Scan the lines below; pull out those with "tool".

• Data segment:
○ ○ ○ ○
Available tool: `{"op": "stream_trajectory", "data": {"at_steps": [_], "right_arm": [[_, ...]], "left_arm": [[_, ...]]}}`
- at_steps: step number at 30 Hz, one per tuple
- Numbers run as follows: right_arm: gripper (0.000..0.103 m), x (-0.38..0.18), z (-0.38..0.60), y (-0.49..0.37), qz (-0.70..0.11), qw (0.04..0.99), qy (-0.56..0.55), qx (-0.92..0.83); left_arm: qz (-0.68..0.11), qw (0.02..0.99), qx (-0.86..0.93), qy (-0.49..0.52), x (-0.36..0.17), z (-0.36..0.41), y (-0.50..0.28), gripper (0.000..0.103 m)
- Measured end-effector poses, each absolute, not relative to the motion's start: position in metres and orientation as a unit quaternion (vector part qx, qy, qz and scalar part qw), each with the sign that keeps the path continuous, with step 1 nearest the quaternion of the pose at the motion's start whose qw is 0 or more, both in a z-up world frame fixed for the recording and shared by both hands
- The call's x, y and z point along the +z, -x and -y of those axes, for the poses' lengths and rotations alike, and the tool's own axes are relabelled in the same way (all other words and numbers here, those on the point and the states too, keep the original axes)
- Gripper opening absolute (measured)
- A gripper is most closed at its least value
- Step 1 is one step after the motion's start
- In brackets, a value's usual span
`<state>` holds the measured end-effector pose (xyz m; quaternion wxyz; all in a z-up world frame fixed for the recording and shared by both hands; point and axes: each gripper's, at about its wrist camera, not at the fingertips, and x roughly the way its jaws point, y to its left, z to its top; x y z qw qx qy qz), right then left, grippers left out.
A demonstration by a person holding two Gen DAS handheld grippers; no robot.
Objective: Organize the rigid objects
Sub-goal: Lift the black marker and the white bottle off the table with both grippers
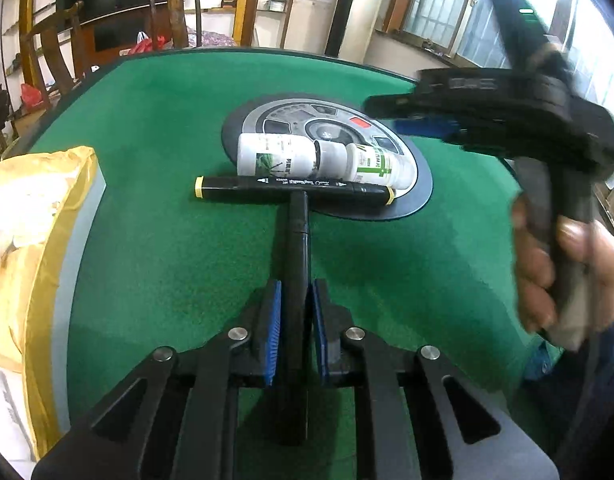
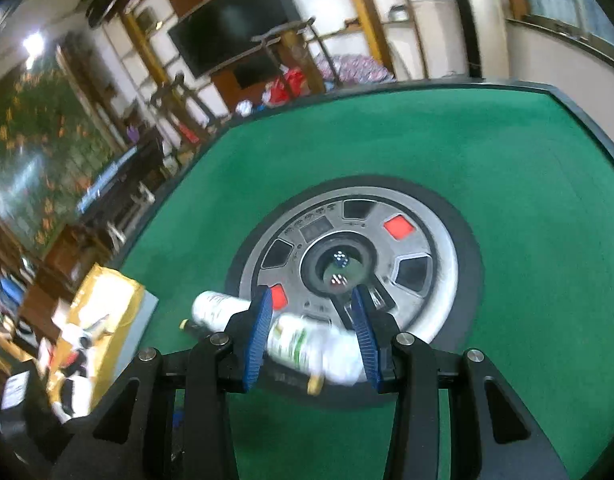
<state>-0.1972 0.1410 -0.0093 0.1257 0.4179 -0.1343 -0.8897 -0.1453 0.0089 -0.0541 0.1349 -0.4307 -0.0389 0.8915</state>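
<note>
My left hand-held gripper (image 1: 295,312) pinches a black pen (image 1: 297,280) low over the green table (image 1: 167,240); my right hand-held gripper (image 2: 313,334) stands spread around one white bottle (image 2: 307,344). Two bottles and a marker (image 1: 295,188) lie grouped; more sorting remains, I judge

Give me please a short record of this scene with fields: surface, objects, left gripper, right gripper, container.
surface: green felt table with a round dice panel in its centre
objects: two white bottles, bottle one and bottle two, lying on the panel's edge; a black marker with yellow ends lying in front of them
left gripper: shut on a black pen that points toward the marker
right gripper: open, above bottle two, pads not touching it
container: yellow bag at the table's left side
</note>
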Motion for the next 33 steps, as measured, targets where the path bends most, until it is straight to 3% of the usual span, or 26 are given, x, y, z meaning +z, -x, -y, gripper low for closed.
{"op": "stream_trajectory", "data": {"at_steps": [8, 19, 28, 33], "right_arm": [[0.036, -0.024, -0.148, 0.176, 0.138, 0.182, -0.464, -0.856], [0.034, -0.028, -0.116, 0.164, 0.039, 0.179, -0.474, -0.861], [0.032, -0.029, -0.137, 0.167, 0.112, 0.190, -0.489, -0.844], [0.032, -0.010, -0.137, 0.153, 0.111, 0.180, -0.462, -0.861]], "left_arm": [[0.046, 0.138, 0.890, 0.431, -0.054, -0.009, 0.147, 0.012], [0.065, 0.140, 0.889, 0.432, -0.054, -0.006, 0.149, 0.012], [0.080, 0.152, 0.890, 0.423, -0.054, 0.000, 0.148, 0.012], [0.090, 0.148, 0.887, 0.428, -0.056, 0.004, 0.150, 0.012]]}}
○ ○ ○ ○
• Answer below:
Available tool: `{"op": "stream_trajectory", "data": {"at_steps": [_], "right_arm": [[_, ...]], "left_arm": [[_, ...]]}}`
- The call's x, y and z point along the +z, -x and -y of those axes, for the poses' lengths and rotations alike, and the tool's own axes are relabelled in the same way (all other words and numbers here, those on the point and the states too, keep the original axes)

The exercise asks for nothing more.